■ Assignment: With the pictures left aside, write out the entries that follow exactly.
[Recorded data — start]
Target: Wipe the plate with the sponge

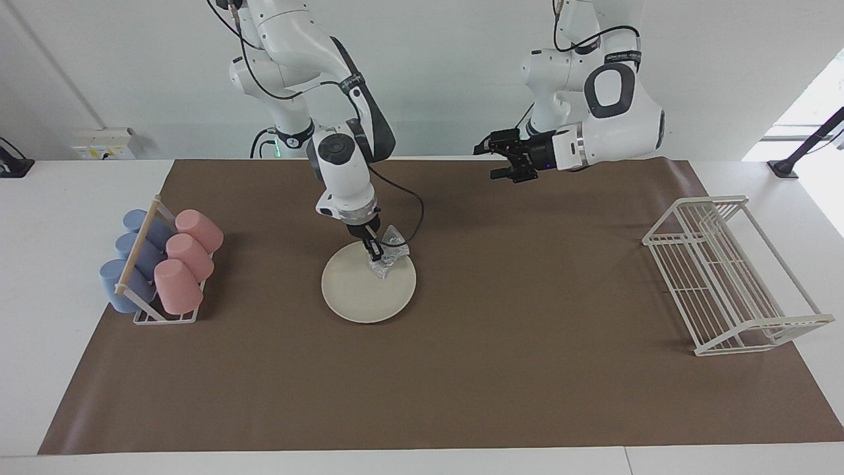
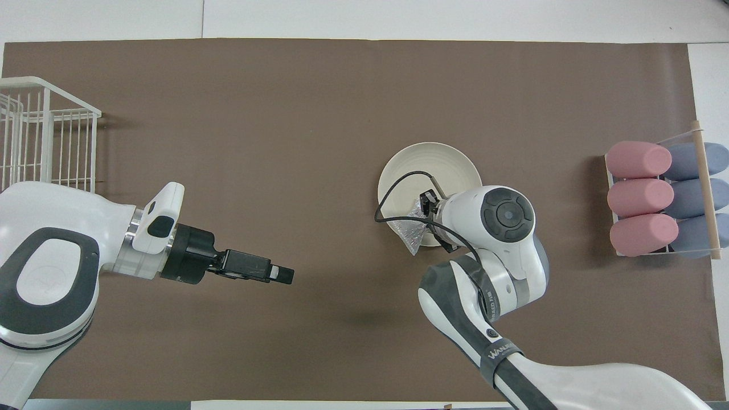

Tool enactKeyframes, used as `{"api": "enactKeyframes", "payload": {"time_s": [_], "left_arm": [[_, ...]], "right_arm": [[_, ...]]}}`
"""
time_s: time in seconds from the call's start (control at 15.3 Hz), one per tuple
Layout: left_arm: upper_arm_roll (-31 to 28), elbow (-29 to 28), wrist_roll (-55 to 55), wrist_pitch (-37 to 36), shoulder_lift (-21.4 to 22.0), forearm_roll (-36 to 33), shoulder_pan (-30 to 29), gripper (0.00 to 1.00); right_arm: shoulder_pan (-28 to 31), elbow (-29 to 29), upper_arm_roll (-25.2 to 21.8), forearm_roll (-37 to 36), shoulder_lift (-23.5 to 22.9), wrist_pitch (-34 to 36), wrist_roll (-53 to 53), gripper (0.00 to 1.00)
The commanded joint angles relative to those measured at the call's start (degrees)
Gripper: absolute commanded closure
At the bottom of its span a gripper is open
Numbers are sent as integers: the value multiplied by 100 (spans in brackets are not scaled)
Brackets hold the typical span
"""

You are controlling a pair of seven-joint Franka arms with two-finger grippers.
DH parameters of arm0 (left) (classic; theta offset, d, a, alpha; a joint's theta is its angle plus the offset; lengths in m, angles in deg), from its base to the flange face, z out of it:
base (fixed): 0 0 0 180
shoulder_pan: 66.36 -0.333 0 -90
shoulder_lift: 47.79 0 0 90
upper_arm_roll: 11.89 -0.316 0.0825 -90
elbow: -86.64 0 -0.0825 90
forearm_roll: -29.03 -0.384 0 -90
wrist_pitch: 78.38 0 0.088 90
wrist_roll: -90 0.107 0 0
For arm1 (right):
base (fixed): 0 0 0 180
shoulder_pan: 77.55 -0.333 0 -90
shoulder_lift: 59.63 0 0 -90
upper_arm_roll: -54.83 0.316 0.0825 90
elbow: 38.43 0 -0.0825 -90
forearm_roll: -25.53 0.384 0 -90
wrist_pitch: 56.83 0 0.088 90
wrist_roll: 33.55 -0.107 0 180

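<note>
Right tool (image 1: 375, 253) pinching sponge (image 1: 389, 258) down on plate (image 1: 359, 293) edge nearest robots, wipe likely just starting, next needs sweeping strokes across plate; left tool (image 1: 501, 155) spread, waits high near plate.

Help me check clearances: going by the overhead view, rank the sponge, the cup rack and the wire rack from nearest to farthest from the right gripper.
1. sponge: held in the right gripper, on the plate.
2. cup rack: right arm's end of the table.
3. wire rack: left arm's end.
</note>
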Motion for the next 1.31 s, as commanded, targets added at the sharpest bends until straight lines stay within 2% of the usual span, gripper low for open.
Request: {"api": "enactKeyframes", "payload": {"time_s": [0.0, 0.2, 0.33, 0.46, 0.66, 0.92, 0.98, 1.11, 1.25], "left_arm": [[8, 206, -90, -375, -71, -799, -267, 0], [8, 241, -99, -472, -45, -1598, -452, 0], [-1, 241, -99, -473, -19, -2004, -574, 0], [8, 311, -90, -446, -19, -2460, -742, 0], [8, 364, -90, -324, -19, -2979, -927, 0], [16, 399, -580, 62, -19, -3778, -892, 0], [34, 390, -817, 255, -27, -4025, -857, 0], [60, 399, -1301, 476, -45, -4115, -822, 0], [60, 399, -1487, 538, -45, -4124, -778, 0]], "right_arm": [[431, -272, 38, -4, 22, -335, 932, 100], [765, -263, 38, -13, -31, -415, 1767, 100], [845, -280, 38, -5, -31, -467, 1779, 100], [618, -280, 46, -4, -48, -476, 1185, 100], [-40, -254, 55, 162, -215, -861, -81, 100], [-279, -245, 55, 662, -347, -1126, -480, 100], [-289, -237, 55, 716, -356, -1135, -419, 100], [-184, -245, 38, 725, -374, -1135, 368, 100], [184, -245, 29, 725, -382, -1109, 1265, 100]]}}
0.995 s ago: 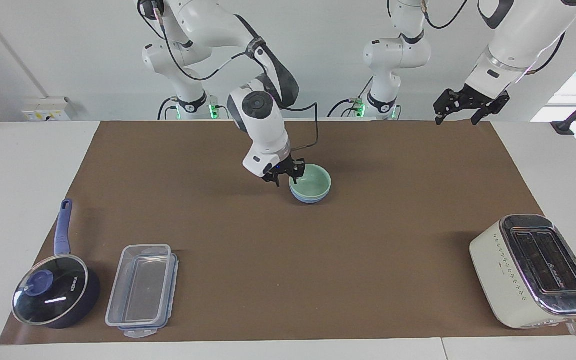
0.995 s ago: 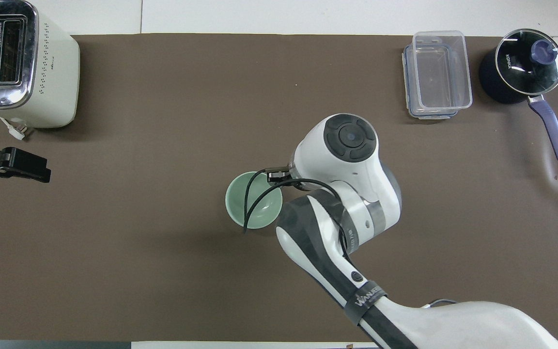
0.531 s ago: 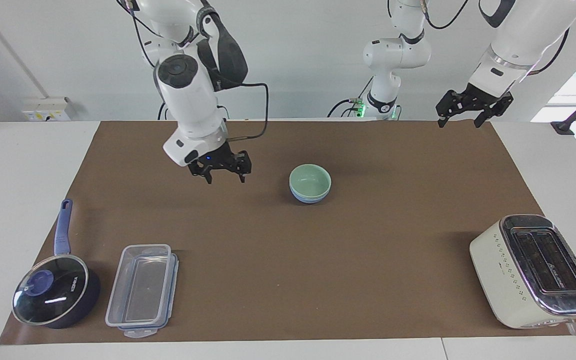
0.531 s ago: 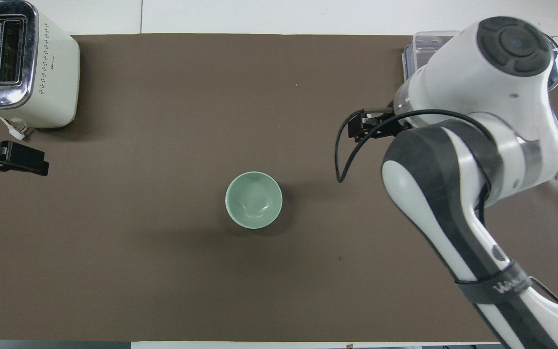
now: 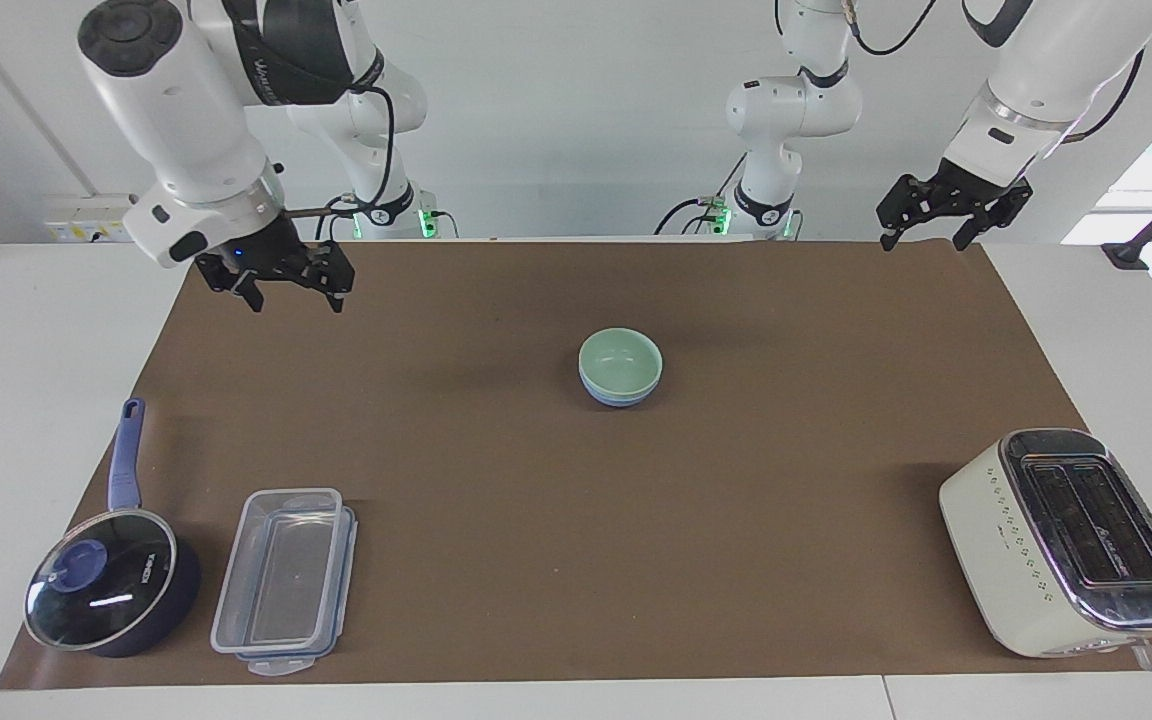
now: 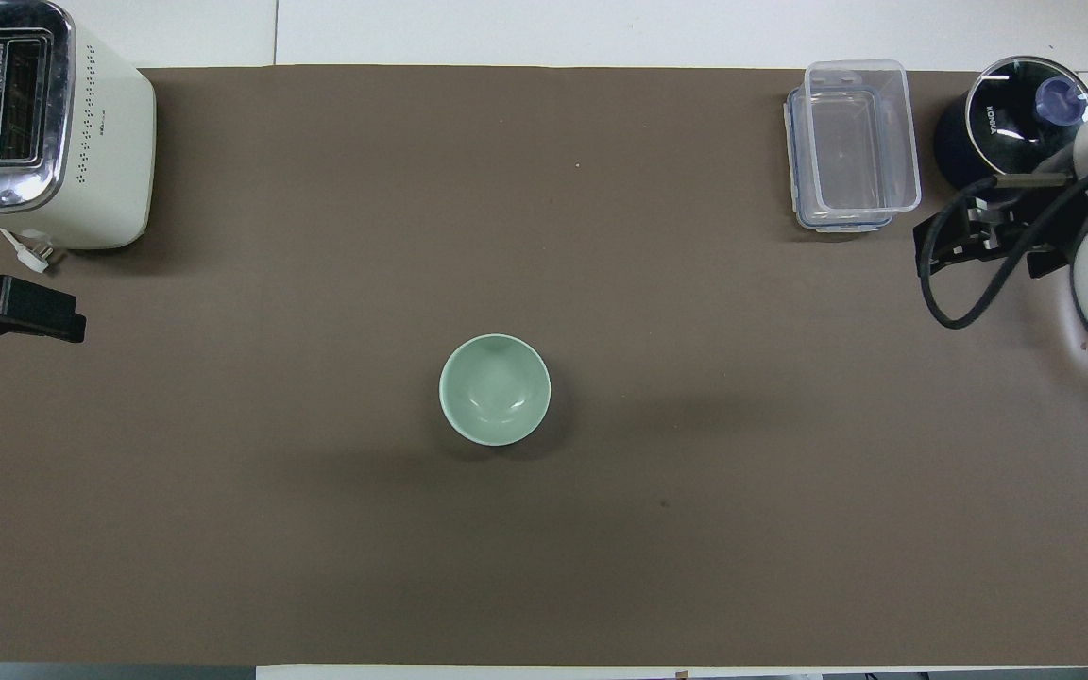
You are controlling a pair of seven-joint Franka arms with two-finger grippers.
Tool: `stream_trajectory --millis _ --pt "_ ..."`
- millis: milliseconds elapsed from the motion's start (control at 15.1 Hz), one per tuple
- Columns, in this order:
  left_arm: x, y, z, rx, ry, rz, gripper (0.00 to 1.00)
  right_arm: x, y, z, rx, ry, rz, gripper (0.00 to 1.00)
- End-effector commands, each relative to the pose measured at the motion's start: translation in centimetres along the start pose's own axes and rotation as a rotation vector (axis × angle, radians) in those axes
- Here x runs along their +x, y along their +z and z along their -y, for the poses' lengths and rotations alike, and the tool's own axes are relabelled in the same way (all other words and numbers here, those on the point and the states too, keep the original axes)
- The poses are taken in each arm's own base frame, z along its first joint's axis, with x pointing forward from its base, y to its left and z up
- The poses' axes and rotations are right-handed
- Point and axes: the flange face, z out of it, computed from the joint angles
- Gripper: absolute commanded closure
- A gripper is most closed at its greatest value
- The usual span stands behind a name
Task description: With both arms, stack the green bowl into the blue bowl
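The pale green bowl [image 5: 620,360] [image 6: 495,388] sits nested inside the blue bowl [image 5: 619,395] in the middle of the brown mat; only the blue bowl's lower wall shows in the facing view, and from overhead the green bowl hides it. My right gripper [image 5: 289,290] [image 6: 983,241] hangs open and empty, raised over the mat's corner at the right arm's end, well away from the bowls. My left gripper [image 5: 926,233] [image 6: 10,316] waits open and empty, raised over the mat's edge at the left arm's end.
A cream toaster [image 5: 1066,540] [image 6: 39,123] stands at the left arm's end, farther from the robots than the bowls. A clear lidded container [image 5: 284,580] [image 6: 851,146] and a dark pot with blue handle [image 5: 106,580] [image 6: 1026,132] stand at the right arm's end.
My right gripper opened, let go of the green bowl's rim, rose and swung away toward the right arm's end. The stacked bowls stayed put. The left arm barely moved.
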Motion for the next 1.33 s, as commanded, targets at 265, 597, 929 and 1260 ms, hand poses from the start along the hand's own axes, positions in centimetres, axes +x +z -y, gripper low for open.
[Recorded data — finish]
■ Your response:
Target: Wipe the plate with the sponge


Tool enactKeyframes, used as `{"api": "enactKeyframes", "payload": {"time_s": [_], "left_arm": [[_, ...]], "right_arm": [[_, ...]]}}`
"""
time_s: time in seconds from the call's start (control at 15.3 Hz), one per tuple
Layout: left_arm: upper_arm_roll (-31 to 28), elbow (-29 to 28), wrist_roll (-55 to 55), wrist_pitch (-37 to 36), shoulder_lift (-21.4 to 22.0), forearm_roll (-36 to 33), shoulder_pan (-30 to 29), gripper (0.00 to 1.00); right_arm: shoulder_pan (-28 to 31), elbow (-29 to 29), upper_arm_roll (-25.2 to 21.8), forearm_roll (-37 to 36), shoulder_lift (-23.5 to 22.9), wrist_pitch (-34 to 36), wrist_roll (-53 to 53), gripper (0.00 to 1.00)
The commanded joint angles relative to those measured at the call's start (degrees)
Gripper: absolute commanded closure
At the bottom of its span a gripper is open
Numbers are sent as integers: the value multiplied by 100 (spans in brackets are not scaled)
Brackets hold the typical span
"""

You are controlling a pair of seven-joint Franka arms with two-finger grippers.
DH parameters of arm0 (left) (classic; theta offset, d, a, alpha; a joint's theta is its angle plus the offset; lengths in m, angles in deg), from its base to the flange face, z out of it:
base (fixed): 0 0 0 180
shoulder_pan: 66.36 -0.333 0 -90
shoulder_lift: 47.79 0 0 90
upper_arm_roll: 11.89 -0.316 0.0825 -90
elbow: -86.64 0 -0.0825 90
forearm_roll: -29.03 -0.384 0 -90
wrist_pitch: 78.38 0 0.088 90
wrist_roll: -90 0.107 0 0
For arm1 (right):
base (fixed): 0 0 0 180
shoulder_pan: 77.55 -0.333 0 -90
shoulder_lift: 59.63 0 0 -90
upper_arm_roll: -54.83 0.316 0.0825 90
elbow: 38.43 0 -0.0825 -90
forearm_roll: -25.53 0.384 0 -90
wrist_pitch: 56.83 0 0.088 90
wrist_roll: 33.55 -0.107 0 180

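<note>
Right tool (image 1: 375, 253) pinching sponge (image 1: 389, 258) down on plate (image 1: 359, 293) edge nearest robots, wipe likely just starting, next needs sweeping strokes across plate; left tool (image 1: 501, 155) spread, waits high near plate.

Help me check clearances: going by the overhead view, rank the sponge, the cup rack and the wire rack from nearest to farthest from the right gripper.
1. sponge: held in the right gripper, on the plate.
2. cup rack: right arm's end of the table.
3. wire rack: left arm's end.
</note>
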Motion for the next 1.31 s, as commanded, targets added at the sharpest bends until straight lines stay within 2% of the usual span, gripper low for open.
Request: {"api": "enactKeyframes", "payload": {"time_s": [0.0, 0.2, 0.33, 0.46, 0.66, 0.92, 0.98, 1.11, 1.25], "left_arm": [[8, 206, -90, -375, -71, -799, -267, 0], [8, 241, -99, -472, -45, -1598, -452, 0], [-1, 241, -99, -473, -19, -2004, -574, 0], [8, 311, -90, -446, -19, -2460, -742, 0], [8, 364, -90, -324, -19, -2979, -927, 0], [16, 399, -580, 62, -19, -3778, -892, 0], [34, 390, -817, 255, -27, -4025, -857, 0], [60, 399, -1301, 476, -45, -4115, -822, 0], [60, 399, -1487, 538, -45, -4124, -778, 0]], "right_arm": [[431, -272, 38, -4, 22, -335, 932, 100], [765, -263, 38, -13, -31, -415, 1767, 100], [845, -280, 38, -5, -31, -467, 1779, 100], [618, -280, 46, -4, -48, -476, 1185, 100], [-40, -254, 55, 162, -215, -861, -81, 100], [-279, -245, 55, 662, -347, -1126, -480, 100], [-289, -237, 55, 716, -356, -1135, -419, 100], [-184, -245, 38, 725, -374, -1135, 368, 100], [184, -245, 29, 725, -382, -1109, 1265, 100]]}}
0.995 s ago: 
0.995 s ago: 
0.531 s ago: 
0.531 s ago: 
now: 
now: 
You are controlling a pair of seven-joint Franka arms with two-finger grippers.
Tool: `stream_trajectory --millis _ --pt "_ ..."`
- millis: milliseconds elapsed from the motion's start (control at 15.1 Hz), one per tuple
- Columns, in this order:
  left_arm: x, y, z, rx, ry, rz, gripper (0.00 to 1.00)
  right_arm: x, y, z, rx, ry, rz, gripper (0.00 to 1.00)
- End-effector commands, each relative to the pose measured at the motion's start: translation in centimetres along the start pose's own axes and rotation as a rotation vector (axis × angle, radians) in those axes
- Here x runs along their +x, y along their +z and z along their -y, for the poses' lengths and rotations alike, and the tool's own axes are relabelled in the same way (all other words and numbers here, those on the point and the states too, keep the original axes)
- The poses are taken in each arm's own base frame, z along its first joint's axis, with x pointing forward from its base, y to its left and z up
- The poses' axes and rotations are right-handed
- Point and axes: the flange face, z out of it, computed from the joint angles
- Gripper: absolute commanded closure
- A gripper is most closed at its greatest value
- The usual span stands behind a name
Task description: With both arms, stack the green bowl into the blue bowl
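The pale green bowl [image 5: 620,360] [image 6: 495,388] sits nested inside the blue bowl [image 5: 619,395] in the middle of the brown mat; only the blue bowl's lower wall shows in the facing view, and from overhead the green bowl hides it. My right gripper [image 5: 289,290] [image 6: 983,241] hangs open and empty, raised over the mat's corner at the right arm's end, well away from the bowls. My left gripper [image 5: 926,233] [image 6: 10,316] waits open and empty, raised over the mat's edge at the left arm's end.
A cream toaster [image 5: 1066,540] [image 6: 39,123] stands at the left arm's end, farther from the robots than the bowls. A clear lidded container [image 5: 284,580] [image 6: 851,146] and a dark pot with blue handle [image 5: 106,580] [image 6: 1026,132] stand at the right arm's end.
My right gripper opened, let go of the green bowl's rim, rose and swung away toward the right arm's end. The stacked bowls stayed put. The left arm barely moved.
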Motion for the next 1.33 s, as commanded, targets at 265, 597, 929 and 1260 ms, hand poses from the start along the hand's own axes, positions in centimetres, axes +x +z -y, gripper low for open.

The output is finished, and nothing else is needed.